Task goal: Write out again, exactly, the lines below starting at the one with "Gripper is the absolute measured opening" and ending at the one with "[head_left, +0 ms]".

Raw data:

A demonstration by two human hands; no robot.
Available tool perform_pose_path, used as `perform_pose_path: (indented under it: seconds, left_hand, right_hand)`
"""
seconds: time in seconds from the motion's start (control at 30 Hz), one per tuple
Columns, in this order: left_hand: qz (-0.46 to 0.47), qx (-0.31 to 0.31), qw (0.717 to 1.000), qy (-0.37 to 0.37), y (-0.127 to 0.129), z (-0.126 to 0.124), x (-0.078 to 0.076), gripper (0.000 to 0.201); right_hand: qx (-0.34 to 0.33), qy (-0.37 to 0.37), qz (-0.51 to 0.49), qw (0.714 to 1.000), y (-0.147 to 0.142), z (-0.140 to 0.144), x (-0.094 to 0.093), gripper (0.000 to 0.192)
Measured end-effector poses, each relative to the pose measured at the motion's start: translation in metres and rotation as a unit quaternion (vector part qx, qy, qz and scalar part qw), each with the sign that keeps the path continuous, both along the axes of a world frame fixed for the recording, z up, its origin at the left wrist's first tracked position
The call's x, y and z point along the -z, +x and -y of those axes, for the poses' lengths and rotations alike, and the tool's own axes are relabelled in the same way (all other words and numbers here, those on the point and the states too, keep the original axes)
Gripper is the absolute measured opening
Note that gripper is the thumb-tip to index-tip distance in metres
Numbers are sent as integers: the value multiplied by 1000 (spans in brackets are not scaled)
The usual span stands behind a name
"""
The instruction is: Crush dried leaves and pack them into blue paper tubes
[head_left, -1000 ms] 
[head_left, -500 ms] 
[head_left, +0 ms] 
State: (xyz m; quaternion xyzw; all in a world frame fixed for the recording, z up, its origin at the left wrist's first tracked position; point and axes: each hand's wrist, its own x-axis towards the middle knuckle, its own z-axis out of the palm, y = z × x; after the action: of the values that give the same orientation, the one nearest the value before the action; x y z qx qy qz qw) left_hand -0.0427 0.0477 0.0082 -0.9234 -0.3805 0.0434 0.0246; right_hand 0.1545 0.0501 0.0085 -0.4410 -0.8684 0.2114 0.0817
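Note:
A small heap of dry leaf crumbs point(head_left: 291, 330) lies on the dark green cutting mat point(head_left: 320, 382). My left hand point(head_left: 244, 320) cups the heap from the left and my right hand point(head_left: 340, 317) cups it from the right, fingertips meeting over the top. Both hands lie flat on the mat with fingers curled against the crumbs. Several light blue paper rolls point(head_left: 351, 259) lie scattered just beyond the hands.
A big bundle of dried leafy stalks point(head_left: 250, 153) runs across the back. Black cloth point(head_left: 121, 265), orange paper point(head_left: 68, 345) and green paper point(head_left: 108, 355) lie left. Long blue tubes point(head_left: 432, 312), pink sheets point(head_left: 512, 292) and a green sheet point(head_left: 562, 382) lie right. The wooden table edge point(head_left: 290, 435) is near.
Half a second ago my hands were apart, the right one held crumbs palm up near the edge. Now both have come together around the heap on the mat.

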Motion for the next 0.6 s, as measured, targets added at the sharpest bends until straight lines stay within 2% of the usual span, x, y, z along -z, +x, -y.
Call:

Task response:
Gripper is the absolute measured opening
Note that gripper is the thumb-tip to index-tip distance in metres
Numbers are sent as integers: the value multiplied by 1000 (spans in brackets are not scaled)
The usual span stands behind a name
"""
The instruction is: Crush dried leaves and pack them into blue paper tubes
[head_left, -1000 ms] 
[head_left, -500 ms] 
[head_left, +0 ms] 

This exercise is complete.